En Argentina, el derecho a una muerte digna se encuentra amparado por la Ley 26.742, sancionada en 2012. Esta normativa permite a pacientes con enfermedades terminales o incurables rechazar procedimientos que prolonguen artificialmente la vida, como la alimentación o hidratación forzadas. Sin embargo, más de una década después, su aplicación efectiva dista de ser una realidad uniforme en el sistema de salud, generando un vacío entre el marco legal y la práctica cotidiana.
Un consenso social que no se traduce en acción
Distintos estudios académicos, incluidos los del Conicet y universidades nacionales, coinciden en señalar un respaldo mayoritario de la sociedad argentina al derecho a decidir sobre el final de la vida. Este apoyo transversal incluso permea en sectores religiosos. «Creo profundamente en que las personas puedan decidir sobre la dignidad de su muerte. Nadie puede obligar a otro a sufrir», afirmó la exdiputada Mara Brawer, autora de un proyecto de ley sobre muerte médicamente asistida.

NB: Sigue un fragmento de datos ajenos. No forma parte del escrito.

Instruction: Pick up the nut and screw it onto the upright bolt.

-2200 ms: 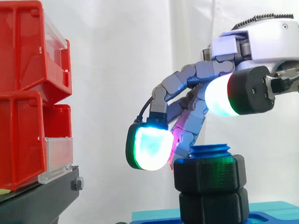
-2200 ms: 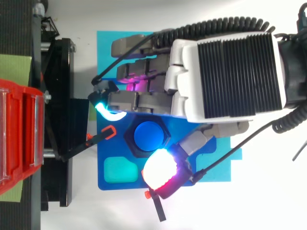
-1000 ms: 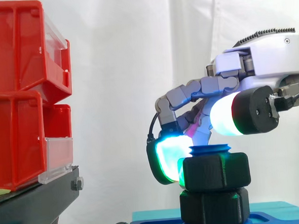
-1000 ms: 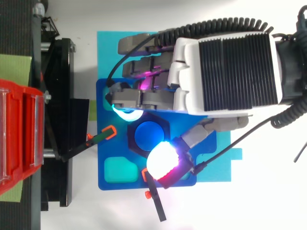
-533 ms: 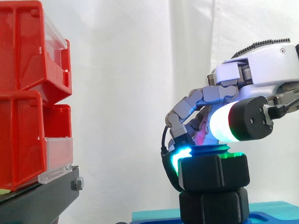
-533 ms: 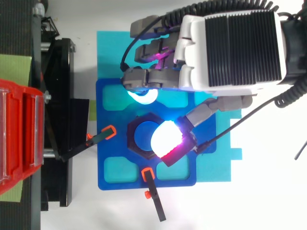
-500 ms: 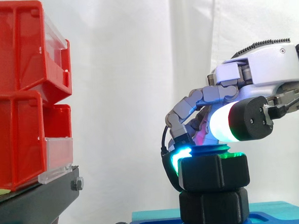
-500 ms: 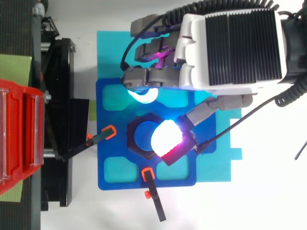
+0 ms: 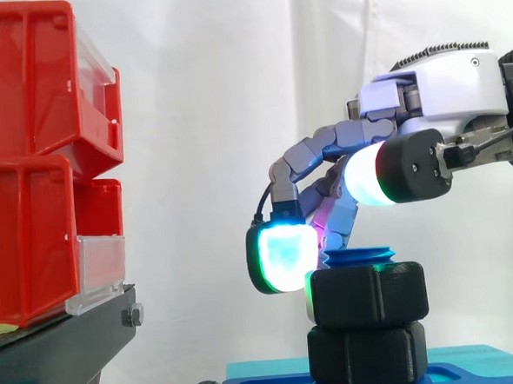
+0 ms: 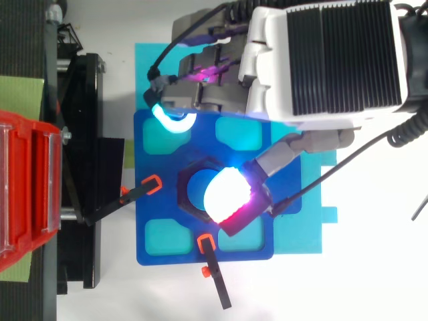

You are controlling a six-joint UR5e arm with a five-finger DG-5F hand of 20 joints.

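Observation:
A black hex nut [image 9: 365, 296] sits on the blue upright bolt [image 9: 358, 257], above a second black hex block [image 9: 367, 355]. From above, the nut [image 10: 189, 175] rings the bolt [image 10: 192, 189] at the middle of the blue baseplate [image 10: 155, 202]. My hand [image 9: 442, 94] hovers over it from the right, open and holding nothing. One finger pad [image 9: 284, 256] glows cyan-green just left of the nut's top edge, a small gap apart. In the top view that pad [image 10: 170, 120] lies beyond the nut. The thumb pad [image 10: 226, 195] hangs above the bolt, off the nut.
Red bins [image 9: 29, 171] stand stacked on a black stand [image 9: 66, 352] at the left. The baseplate rests on a cyan mat [image 10: 147, 67]. Two black clamps with orange tips [image 10: 137, 194] [image 10: 212, 267] hold the baseplate's left and near edges.
The fingers that pressed the nut's side half a second ago have lifted and swung away from it. The thumb has risen and shifted over the bolt. The nut stays on the bolt.

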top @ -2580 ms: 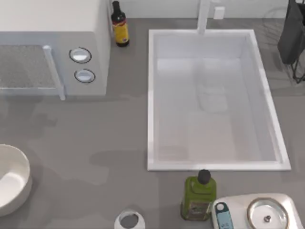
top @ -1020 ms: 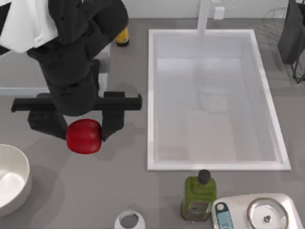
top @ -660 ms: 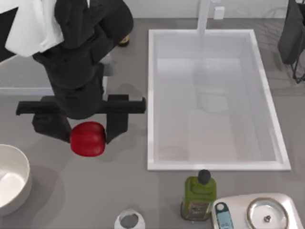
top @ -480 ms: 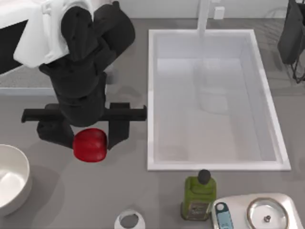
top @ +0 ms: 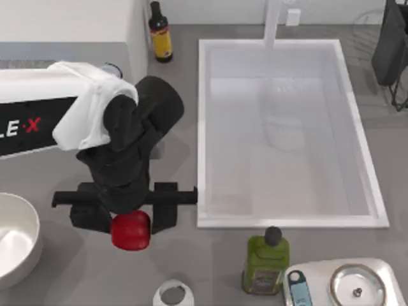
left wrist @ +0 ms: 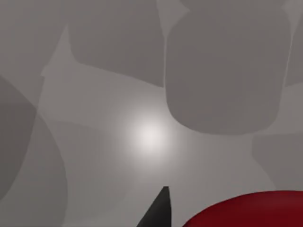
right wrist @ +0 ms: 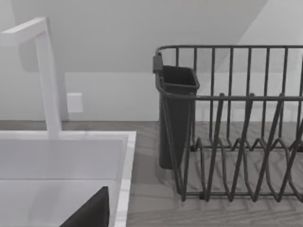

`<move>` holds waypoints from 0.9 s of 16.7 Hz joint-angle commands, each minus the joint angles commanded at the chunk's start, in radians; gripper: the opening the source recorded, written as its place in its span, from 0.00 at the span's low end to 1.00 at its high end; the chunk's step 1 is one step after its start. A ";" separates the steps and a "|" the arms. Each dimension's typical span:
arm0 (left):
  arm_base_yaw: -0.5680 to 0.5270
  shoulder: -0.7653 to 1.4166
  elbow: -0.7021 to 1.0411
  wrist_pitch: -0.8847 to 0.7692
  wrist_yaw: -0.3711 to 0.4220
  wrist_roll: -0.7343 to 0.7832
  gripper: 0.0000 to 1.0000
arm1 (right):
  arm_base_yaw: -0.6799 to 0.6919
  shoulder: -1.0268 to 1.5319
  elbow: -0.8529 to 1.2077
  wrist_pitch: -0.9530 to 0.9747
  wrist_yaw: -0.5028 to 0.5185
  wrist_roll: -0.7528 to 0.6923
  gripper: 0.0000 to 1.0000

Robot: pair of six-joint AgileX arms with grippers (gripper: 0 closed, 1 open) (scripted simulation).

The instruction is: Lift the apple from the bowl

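While left pincer [top: 131, 224] clamps apple [top: 131, 230] clear of bowl [top: 24, 237], smooth round skin risks slipping, dropping onto bench [top: 210, 264].

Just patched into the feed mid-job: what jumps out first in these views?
The black left gripper stands out first, shut on the small glossy red apple above the grey counter, to the right of the wide white bowl at the top view's left edge. The big white sink lies to their right.
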 joint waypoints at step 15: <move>0.000 0.003 -0.009 0.009 0.000 0.000 0.83 | 0.000 0.000 0.000 0.000 0.000 0.000 1.00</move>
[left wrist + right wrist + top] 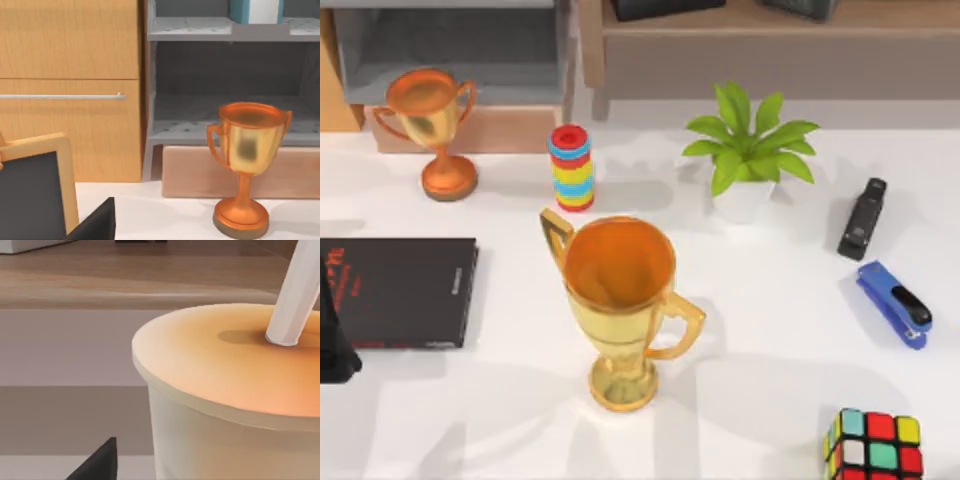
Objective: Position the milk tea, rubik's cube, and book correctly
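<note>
Three things need placing, and none looks finished. The rubik's cube (876, 446) sits at the table's (770, 330) front right corner. The book (256, 11) already stands on the grey shelf (220, 29). The milk tea (235, 395) sits close before the right wrist camera. How either gripper's jaws stand cannot be told.

Left claw (335, 345) black, wedge-shaped (matte finish).
</note>
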Controlling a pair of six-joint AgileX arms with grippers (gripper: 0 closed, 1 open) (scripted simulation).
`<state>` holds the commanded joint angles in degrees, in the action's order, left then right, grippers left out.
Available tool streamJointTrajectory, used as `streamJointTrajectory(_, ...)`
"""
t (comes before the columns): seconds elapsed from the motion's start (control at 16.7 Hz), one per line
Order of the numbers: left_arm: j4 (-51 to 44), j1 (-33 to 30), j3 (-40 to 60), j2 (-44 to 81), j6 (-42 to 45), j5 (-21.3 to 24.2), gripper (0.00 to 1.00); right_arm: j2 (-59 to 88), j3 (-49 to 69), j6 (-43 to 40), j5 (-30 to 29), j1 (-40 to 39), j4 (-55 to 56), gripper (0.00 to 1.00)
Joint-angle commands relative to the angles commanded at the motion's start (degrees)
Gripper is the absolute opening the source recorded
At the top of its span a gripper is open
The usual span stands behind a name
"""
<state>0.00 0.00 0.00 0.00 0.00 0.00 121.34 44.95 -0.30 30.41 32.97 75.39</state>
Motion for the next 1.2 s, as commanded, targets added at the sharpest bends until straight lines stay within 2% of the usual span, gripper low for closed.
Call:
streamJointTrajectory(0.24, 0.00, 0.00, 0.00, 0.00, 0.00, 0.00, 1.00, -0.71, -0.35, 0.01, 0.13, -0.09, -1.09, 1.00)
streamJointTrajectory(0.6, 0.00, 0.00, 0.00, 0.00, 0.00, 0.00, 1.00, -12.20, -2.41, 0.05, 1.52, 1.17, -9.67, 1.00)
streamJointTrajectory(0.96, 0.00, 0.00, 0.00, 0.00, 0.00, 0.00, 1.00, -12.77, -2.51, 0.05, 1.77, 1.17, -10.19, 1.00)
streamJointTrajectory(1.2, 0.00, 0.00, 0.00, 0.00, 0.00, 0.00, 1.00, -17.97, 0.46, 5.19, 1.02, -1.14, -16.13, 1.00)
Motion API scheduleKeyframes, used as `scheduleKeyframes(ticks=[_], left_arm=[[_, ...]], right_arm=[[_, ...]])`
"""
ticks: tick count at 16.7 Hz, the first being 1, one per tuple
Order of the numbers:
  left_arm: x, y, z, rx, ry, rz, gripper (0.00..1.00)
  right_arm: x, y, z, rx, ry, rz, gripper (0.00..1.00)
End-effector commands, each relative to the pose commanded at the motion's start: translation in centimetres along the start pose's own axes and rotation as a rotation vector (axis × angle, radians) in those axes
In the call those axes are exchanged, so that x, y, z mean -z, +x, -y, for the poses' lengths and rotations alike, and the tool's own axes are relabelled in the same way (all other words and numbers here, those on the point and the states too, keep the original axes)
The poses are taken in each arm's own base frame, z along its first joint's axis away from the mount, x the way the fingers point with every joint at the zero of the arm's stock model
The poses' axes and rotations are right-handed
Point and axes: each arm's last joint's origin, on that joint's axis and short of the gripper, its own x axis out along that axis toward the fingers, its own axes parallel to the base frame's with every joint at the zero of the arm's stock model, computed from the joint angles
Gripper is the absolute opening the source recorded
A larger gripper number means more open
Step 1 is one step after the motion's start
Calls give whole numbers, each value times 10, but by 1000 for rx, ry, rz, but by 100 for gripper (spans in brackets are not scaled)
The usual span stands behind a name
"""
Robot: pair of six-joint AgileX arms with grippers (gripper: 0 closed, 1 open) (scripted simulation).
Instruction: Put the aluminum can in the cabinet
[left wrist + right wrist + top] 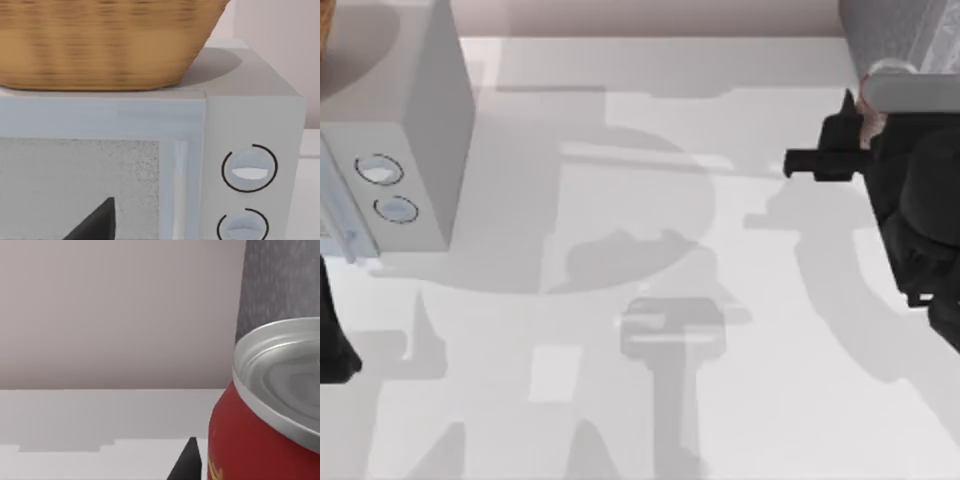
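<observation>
The aluminum can (260,440), red with a shiny silver top, looms close in the right wrist view, and one dark fingertip (187,465) sits right beside it. From above, the can (871,97) is at the far right, just in front of the dark grey speckled cabinet (895,30). My right gripper (858,108) is shut around the can, one finger showing on the can's left. The cabinet (280,285) rises right behind the can. My left arm (335,345) is parked at the left edge.
A pale grey box with two round rings (410,120) stands at the back left, with a woven basket (100,45) on top of it. A light grey bar (915,95) juts out at the cabinet's front. The white table (640,300) spreads between the arms.
</observation>
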Motion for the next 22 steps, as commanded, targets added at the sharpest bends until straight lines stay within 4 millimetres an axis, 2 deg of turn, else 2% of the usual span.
scheduleKeyframes(ticks=[5, 8, 11, 16, 22], left_arm=[[0, 0, 0, 0, 0, 0, 100], [0, 0, 0, 0, 0, 0, 100], [0, 0, 0, 0, 0, 0, 100], [0, 0, 0, 0, 0, 0, 100], [0, 0, 0, 0, 0, 0, 100]], right_arm=[[-35, -11, 14, -11, 9, 94, 0], [-52, -31, 36, -13, -2, 120, 0], [-58, -59, 63, -13, -12, 116, 0], [-45, -110, 102, -10, -13, 96, 0], [-8, -157, 129, -8, -4, 89, 0]])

No obstante, este consenso no logra impulsar avances legislativos concretos. Brawer describe una «imposibilidad política» para que el tema ingrese en la agenda parlamentaria, donde si bien no encuentra un rechazo explícito, es desplazado por otras prioridades coyunturales. Los proyectos que buscan ampliar los derechos hacia la eutanasia activa permanecen en comisiones, sin tratamiento.
La ley vigente y sus falencias en la práctica
Desde el campo de la bioética, el médico Carlos Soriano advierte sobre las graves deficiencias en la aplicación de la ley actual. «Recibo dos o tres consultas semanales sobre muerte digna», señaló el especialista, destacando que el problema central es la falta de información tanto para la población como para los propios equipos de salud.
Soriano explica que, en la práctica, las situaciones familiares y médicas suelen derivar en dilaciones que prolongan innecesariamente el sufrimiento del paciente. «Ese ‘esperemos un poco más’, en una persona con una enfermedad insoportable, pueden ser años», afirmó. El eje, según su perspectiva, es la autonomía individual: el derecho de cada persona a definir qué considera una muerte digna.
El debate pendiente: la eutanasia activa
Mientras la «muerte digna» implica abstenerse de intervenciones, la eutanasia activa propone una acción médica directa para provocar la muerte en condiciones controladas. En Argentina, esta práctica no está legalizada. Un caso emblemático, conocido como «Ley Alfonso» en Córdoba, expuso crudamente los límites legales. Ante un paciente con una enfermedad grave e irreversible, la única alternativa dentro de la ley era retirar la alimentación, un proceso que podría durar semanas.
Un cambio cultural pendiente
Expertos coinciden en que la discusión trasciende lo médico y lo legislativo para adentrarse en lo cultural. Hablar abiertamente sobre la muerte y el derecho a decidir sigue siendo un tabú difícil de instalar en la conversación pública. La creciente visibilidad de casos concretos y el respaldo social parecen empujar lentamente un debate que, para muchos, ya no puede postergarse. La pregunta que persiste es por qué, existiendo una ley y un consenso, aún se prolonga el sufrimiento de quienes buscan decidir sobre su propio final.